Following the death of former CIA agent and Watergate figure E. Howard Hunt in 2007, two of his sons, Saint John Hunt and David Hunt, revealed that their father had recorded several "deathbed" admissions about himself and others being involved in a conspiracy to assassinate John F. Kennedy. In the April 5, 2007 issue of Rolling Stone, Saint John Hunt detailed a number of individuals implicated by his father, including David Atlee Phillips along with Lyndon B. Johnson, Cord Meyer, David Sánchez Morales, Frank Sturgis, William Harvey and an assassin he termed "French gunman grassy knoll" who many presume was Lucien Sarti. The two sons further alleged that their father deleted the controversial information from his autobiography, American Spy: My Secret History in the CIA, Watergate and Beyond, in order to avoid possible perjury charges. Hunt's widow and other children told the Los Angeles Times that the two sons had taken advantage of their ailing father’s loss of lucidity by coaching and exploiting him for financial gain. The newspaper said it examined the materials offered by the sons to support the story and found them to be "inconclusive."

===Later years===
Phillips wrote and lectured frequently on intelligence matters. He authored numerous books, among them his CIA memoir The Night Watch, plus Careers in Secret Operations: How to Be a Federal Intelligence Officer, The Terror Brigade, The Carlos Contract, The Great Texas Murder Trials: A Compelling Account of the Sensational T. Cullen Davis Case, Secret Wars Diary: My Adventures in Combat Espionage Operations and Covert Action, and Writing For Pleasure and Profit in Retirement: How to Enjoy a Second Career as a Professional Writer.

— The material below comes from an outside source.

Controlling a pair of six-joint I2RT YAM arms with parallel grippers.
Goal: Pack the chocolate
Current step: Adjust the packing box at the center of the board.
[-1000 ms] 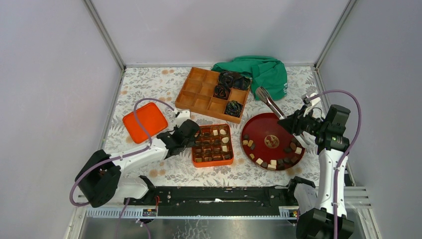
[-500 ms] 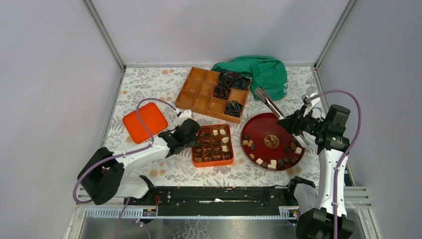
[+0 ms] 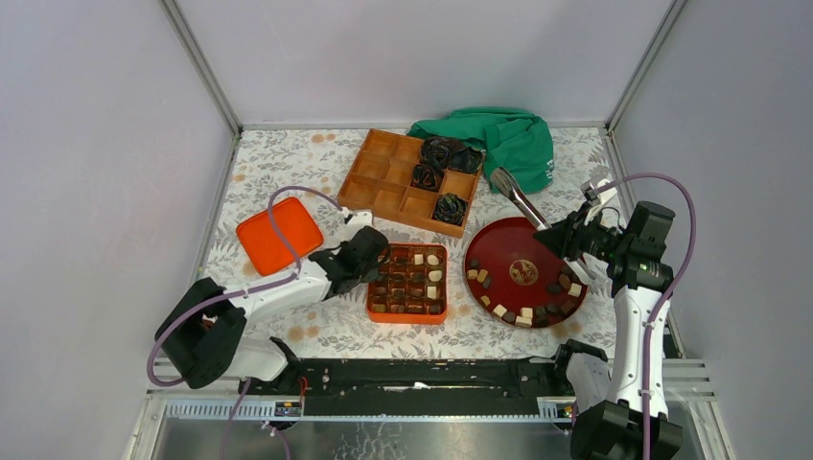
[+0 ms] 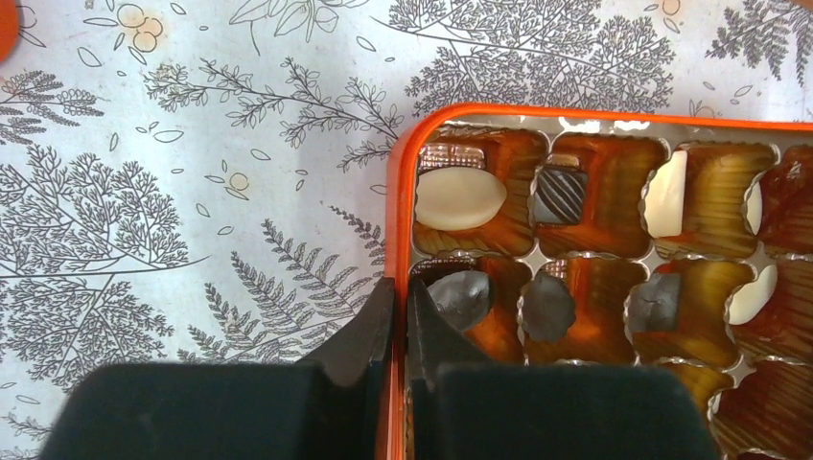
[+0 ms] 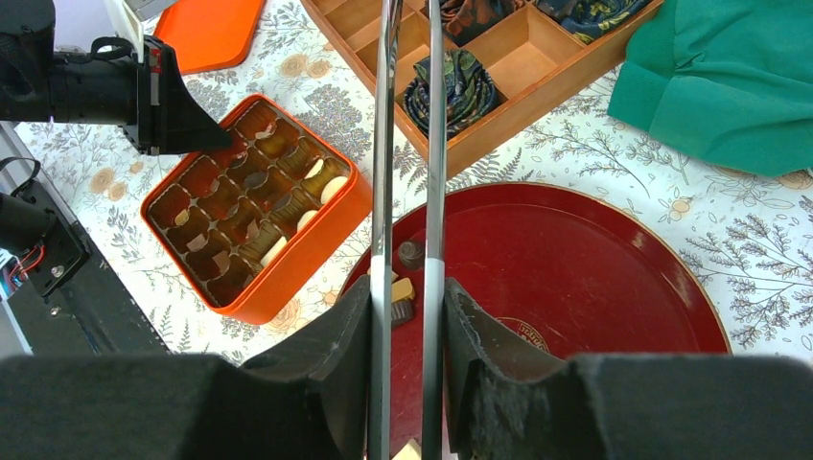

He also compiled the David Atlee Phillips Papers, 1929-1989 and had his wife submit them to the Library of Congress after his death. These papers include manuscripts, correspondence, drafts of books, articles and other material relating to Phillips' career.

===Personal life===
Phillips was the brother of writer James Atlee Phillips and the uncle of musician Shawn Phillips.

In 1948, he married Helen Hausman Haasch. They had four children, then divorced in 1967.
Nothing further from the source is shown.